Skate culture is more prone to opening up to so many people because of how receptive new generations are to hobbies, without caring about a reputation or image associated with it. Krone brings up hip hop artists like Tyler the Creator and Lil Wayne normalizing skateboarding for groups of people who may have never felt they fit into that lifestyle before. “Were moving towards a unanimous culture or something, and culture is kind of toxic because it has a lot of identity in it,” Krone says.
With a change in culture can come a loss of identity. There is no doubt skateboarders have carried a specific identity throughout the decades, whether they meant to follow it or not. Fleming says he sees skateboarding possibly heading towards a more monetized and commercial state.
“As something grows, it’s definitely going to lose some of the original core values that it was created upon. But, there’ll always be people skating for the right reasons,” Fleming says. He predicts there will be a divide created between those who do it for the action and those who do it for the image.
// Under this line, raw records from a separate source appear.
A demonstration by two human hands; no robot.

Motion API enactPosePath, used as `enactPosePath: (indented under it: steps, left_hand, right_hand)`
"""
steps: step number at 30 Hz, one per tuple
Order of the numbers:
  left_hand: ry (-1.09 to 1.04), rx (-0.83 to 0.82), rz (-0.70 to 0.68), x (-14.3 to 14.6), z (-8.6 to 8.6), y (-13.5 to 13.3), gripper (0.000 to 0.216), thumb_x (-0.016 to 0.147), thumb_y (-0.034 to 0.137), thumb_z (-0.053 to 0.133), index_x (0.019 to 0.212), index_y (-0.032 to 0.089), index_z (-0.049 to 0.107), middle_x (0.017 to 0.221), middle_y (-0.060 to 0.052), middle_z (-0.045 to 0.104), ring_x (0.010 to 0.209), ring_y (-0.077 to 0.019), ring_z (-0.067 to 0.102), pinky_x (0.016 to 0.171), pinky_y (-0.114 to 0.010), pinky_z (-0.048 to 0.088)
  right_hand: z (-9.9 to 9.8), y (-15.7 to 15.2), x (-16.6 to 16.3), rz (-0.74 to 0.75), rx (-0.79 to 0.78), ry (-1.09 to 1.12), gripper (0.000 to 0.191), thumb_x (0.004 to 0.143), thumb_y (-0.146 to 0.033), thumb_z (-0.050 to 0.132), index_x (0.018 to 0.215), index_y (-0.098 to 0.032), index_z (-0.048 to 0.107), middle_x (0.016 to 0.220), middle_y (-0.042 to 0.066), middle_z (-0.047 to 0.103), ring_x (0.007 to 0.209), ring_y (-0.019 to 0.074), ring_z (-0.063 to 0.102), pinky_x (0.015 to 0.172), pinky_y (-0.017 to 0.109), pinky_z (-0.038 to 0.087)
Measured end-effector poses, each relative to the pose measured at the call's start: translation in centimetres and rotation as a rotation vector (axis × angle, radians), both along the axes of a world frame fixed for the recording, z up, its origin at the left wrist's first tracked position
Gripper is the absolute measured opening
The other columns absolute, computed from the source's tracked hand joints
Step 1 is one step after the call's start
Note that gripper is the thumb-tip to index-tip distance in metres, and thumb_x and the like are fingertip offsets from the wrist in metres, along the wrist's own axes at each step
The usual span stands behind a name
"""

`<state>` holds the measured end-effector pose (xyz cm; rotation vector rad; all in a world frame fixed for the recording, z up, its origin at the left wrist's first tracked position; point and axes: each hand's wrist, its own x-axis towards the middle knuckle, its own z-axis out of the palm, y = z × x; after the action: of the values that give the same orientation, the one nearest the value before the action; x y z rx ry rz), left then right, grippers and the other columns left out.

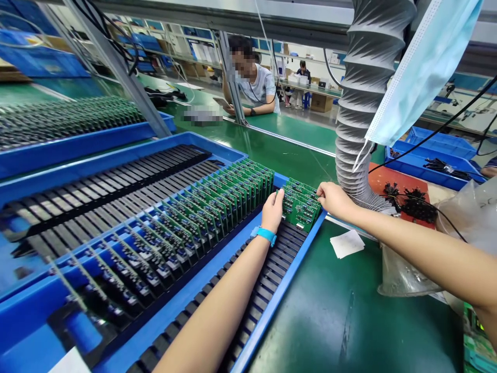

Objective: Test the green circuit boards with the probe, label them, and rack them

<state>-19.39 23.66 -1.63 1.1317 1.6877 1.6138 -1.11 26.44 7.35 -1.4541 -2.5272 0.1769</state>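
My left hand point(273, 210), with a blue band on its wrist, pinches the left edge of a green circuit board point(301, 211). On the opposite side, my right hand point(333, 199) has its fingers closed on the board's upper right edge. The board stands upright in a black slotted rack point(285, 242) inside a blue tray point(302, 267). A few more boards stand just behind it. Left of my forearm, a long row of upright circuit boards point(202, 217) fills another rack in the same tray.
A second blue tray point(186, 139) holds black slotted racks; another beyond is full of boards. White paper pieces point(347, 243) lie on the green table point(310, 321). A grey duct point(361, 103) and a face mask point(423, 77) hang at right. A person point(258, 85) sits across the table.
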Motion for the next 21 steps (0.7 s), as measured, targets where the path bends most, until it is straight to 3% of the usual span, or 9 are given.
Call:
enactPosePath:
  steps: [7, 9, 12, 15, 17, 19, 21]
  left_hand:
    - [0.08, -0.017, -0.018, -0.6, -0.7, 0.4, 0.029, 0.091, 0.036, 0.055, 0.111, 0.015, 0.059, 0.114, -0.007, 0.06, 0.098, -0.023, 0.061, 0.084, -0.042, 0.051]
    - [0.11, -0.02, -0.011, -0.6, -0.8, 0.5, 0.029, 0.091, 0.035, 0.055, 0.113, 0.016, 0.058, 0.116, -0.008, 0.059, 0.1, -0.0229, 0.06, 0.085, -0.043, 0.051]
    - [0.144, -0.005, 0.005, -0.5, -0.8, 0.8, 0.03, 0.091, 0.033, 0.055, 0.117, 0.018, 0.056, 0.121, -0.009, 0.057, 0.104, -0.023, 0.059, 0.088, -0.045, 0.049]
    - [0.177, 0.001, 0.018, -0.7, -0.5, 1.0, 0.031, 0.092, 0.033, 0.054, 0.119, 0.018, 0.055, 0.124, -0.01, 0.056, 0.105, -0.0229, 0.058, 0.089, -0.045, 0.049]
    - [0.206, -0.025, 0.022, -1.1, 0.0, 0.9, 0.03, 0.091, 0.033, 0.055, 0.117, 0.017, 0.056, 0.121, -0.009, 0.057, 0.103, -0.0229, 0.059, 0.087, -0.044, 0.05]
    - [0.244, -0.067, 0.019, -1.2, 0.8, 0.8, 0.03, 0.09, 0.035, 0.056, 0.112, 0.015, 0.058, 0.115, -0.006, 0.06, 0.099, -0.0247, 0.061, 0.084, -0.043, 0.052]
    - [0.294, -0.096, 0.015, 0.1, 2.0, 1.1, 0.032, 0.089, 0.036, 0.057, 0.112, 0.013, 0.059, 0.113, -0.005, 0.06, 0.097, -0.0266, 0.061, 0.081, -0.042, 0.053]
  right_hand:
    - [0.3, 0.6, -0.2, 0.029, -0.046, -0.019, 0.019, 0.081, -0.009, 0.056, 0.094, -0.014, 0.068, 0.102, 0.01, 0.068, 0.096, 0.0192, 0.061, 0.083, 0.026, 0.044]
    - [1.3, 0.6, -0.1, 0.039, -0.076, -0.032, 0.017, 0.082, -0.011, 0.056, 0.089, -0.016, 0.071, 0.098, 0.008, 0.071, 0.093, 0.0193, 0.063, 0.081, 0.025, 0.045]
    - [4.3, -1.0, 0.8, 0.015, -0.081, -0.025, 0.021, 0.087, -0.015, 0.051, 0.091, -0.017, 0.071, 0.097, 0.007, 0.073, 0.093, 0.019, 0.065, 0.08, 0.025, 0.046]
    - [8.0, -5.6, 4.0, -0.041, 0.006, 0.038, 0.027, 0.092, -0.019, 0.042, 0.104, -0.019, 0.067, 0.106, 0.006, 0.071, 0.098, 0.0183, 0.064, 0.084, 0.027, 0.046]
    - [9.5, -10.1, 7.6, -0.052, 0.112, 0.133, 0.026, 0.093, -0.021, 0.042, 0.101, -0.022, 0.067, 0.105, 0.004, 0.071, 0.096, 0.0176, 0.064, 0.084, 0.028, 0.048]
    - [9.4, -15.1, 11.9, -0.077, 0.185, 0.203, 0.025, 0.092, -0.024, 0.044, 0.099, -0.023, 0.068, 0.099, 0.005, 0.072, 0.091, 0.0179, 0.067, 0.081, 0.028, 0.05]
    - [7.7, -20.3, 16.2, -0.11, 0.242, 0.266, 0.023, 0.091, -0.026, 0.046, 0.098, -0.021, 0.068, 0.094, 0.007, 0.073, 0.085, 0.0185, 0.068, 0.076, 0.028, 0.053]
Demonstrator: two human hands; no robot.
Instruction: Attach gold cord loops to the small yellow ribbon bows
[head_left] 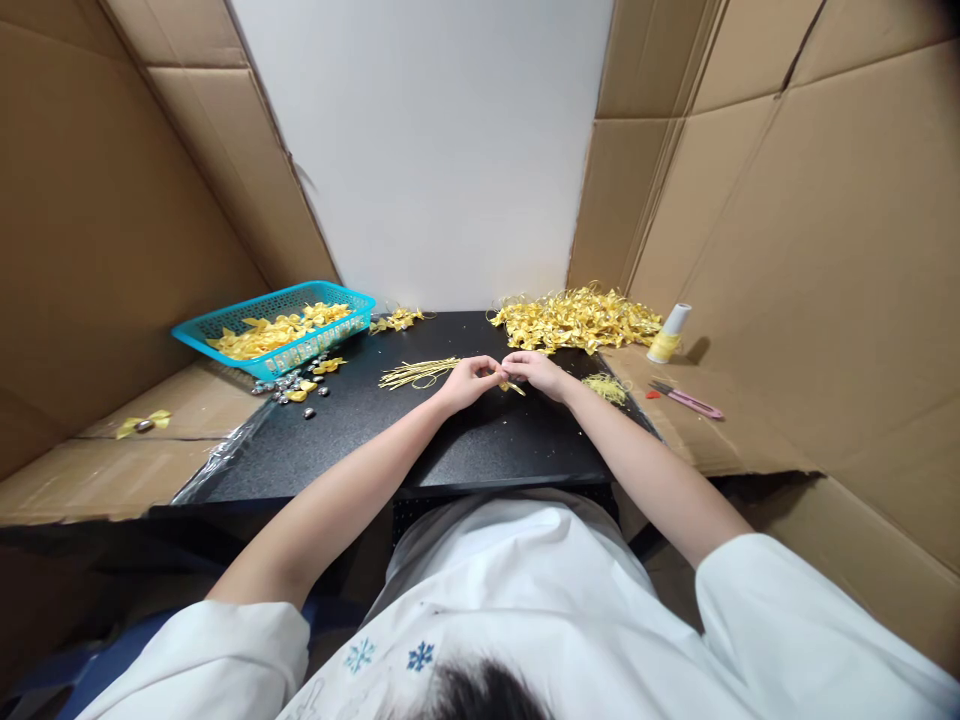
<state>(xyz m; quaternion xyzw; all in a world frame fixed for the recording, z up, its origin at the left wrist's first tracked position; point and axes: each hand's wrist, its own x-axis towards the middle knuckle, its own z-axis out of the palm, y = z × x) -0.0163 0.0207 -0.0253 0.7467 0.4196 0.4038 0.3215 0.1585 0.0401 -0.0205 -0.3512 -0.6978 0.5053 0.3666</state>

Innovations in skate parts and technology will most likely contribute to a cultural divide. A variety of electric skateboards have made it easier to go up hill and get from one destination to the next faster and with less effort. This deters from the culture of sweating and working towards mastering a new trick, which is part of what Krone admires. “Skateboarding has some of the craziest technique as far as I’m concerned. You work out muscles in your legs that no one else does in the sport world,” he says.
With more people longboarding or looking to new skate technology for convenience, this may just be a stepping stone into traditional skateboarding for them. As advancements are made, the culture will continue to grow and evolve. And even 5 years from now, we’ll look back and see what changes have been made for future generations.